ACTIVITY :: Once you reach the end of the data, transcribe all of it exactly.
======== COLLECTED MATERIAL ========
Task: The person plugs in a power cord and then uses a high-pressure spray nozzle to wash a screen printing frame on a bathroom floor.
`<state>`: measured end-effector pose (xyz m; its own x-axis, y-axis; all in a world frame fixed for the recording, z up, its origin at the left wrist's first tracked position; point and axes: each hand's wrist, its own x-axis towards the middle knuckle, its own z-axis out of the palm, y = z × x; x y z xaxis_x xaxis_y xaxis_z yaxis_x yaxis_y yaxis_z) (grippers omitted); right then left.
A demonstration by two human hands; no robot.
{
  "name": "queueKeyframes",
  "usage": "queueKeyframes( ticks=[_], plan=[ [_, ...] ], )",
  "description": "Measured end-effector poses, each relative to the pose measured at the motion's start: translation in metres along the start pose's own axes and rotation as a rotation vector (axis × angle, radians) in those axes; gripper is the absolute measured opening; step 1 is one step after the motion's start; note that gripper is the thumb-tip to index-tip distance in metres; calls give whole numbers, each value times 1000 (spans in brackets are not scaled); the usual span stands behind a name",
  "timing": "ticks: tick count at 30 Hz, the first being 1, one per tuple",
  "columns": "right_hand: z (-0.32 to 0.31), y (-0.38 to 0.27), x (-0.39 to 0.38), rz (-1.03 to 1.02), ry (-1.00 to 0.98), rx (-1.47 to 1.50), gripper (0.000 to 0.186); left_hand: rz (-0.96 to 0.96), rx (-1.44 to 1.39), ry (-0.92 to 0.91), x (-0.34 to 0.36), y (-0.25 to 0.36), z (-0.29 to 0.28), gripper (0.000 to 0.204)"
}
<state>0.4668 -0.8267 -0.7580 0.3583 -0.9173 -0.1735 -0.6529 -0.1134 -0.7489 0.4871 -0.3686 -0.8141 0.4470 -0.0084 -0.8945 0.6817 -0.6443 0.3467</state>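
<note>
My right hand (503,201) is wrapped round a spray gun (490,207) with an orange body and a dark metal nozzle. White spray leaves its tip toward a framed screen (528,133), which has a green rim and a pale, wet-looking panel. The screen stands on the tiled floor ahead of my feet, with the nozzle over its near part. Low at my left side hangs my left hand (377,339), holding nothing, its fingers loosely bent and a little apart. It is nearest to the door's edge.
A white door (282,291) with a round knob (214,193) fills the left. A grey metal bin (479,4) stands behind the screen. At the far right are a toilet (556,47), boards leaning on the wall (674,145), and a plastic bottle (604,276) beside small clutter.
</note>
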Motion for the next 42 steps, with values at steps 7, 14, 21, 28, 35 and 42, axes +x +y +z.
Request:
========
WRITTEN RESPONSE ::
Task: The person plugs in a power cord and then uses a high-pressure spray nozzle to wash a screen printing frame on a bathroom floor.
`<state>`: measured end-effector pose (xyz m; its own x-axis, y-axis; all in a world frame fixed for the recording, z up, its origin at the left wrist's first tracked position; point and axes: each hand's wrist, its own x-axis towards the middle knuckle, its own z-axis out of the palm, y = z × x; x y z xaxis_x xaxis_y xaxis_z yaxis_x yaxis_y yaxis_z) (grippers omitted); right then left.
A demonstration by two human hands; no robot.
{
  "name": "queueKeyframes",
  "usage": "queueKeyframes( ticks=[_], plan=[ [_, ...] ], )",
  "description": "Measured end-effector poses, each relative to the pose measured at the motion's start: translation in metres along the start pose's own axes and rotation as a rotation vector (axis × angle, radians) in those axes; gripper is the absolute measured opening; step 1 is one step after the motion's start; note that gripper is the thumb-tip to index-tip distance in metres; calls give whole numbers, each value times 1000 (spans in brackets are not scaled); the usual span stands behind a name",
  "timing": "ticks: tick count at 30 Hz, the first being 1, one per tuple",
  "columns": "right_hand: z (-0.32 to 0.31), y (-0.38 to 0.27), x (-0.39 to 0.38), rz (-1.03 to 1.02), ry (-1.00 to 0.98), rx (-1.47 to 1.50), gripper (0.000 to 0.186); left_hand: rz (-0.96 to 0.96), rx (-1.44 to 1.39), ry (-0.92 to 0.91), x (-0.34 to 0.36), y (-0.25 to 0.36), z (-0.29 to 0.28), gripper (0.000 to 0.204)"
}
<state>0.4668 -0.8267 -0.7580 0.3583 -0.9173 -0.1735 -0.6529 -0.1134 -0.7489 0.4871 -0.3686 -0.8141 0.4470 -0.0084 -0.8945 0.6817 -0.6443 0.3467</state>
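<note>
My right hand (503,201) is wrapped round a spray gun (490,207) with an orange body and a dark metal nozzle. White spray leaves its tip toward a framed screen (528,133), which has a green rim and a pale, wet-looking panel. The screen stands on the tiled floor ahead of my feet, with the nozzle over its near part. Low at my left side hangs my left hand (377,339), holding nothing, its fingers loosely bent and a little apart. It is nearest to the door's edge.
A white door (282,291) with a round knob (214,193) fills the left. A grey metal bin (479,4) stands behind the screen. At the far right are a toilet (556,47), boards leaning on the wall (674,145), and a plastic bottle (604,276) beside small clutter.
</note>
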Motion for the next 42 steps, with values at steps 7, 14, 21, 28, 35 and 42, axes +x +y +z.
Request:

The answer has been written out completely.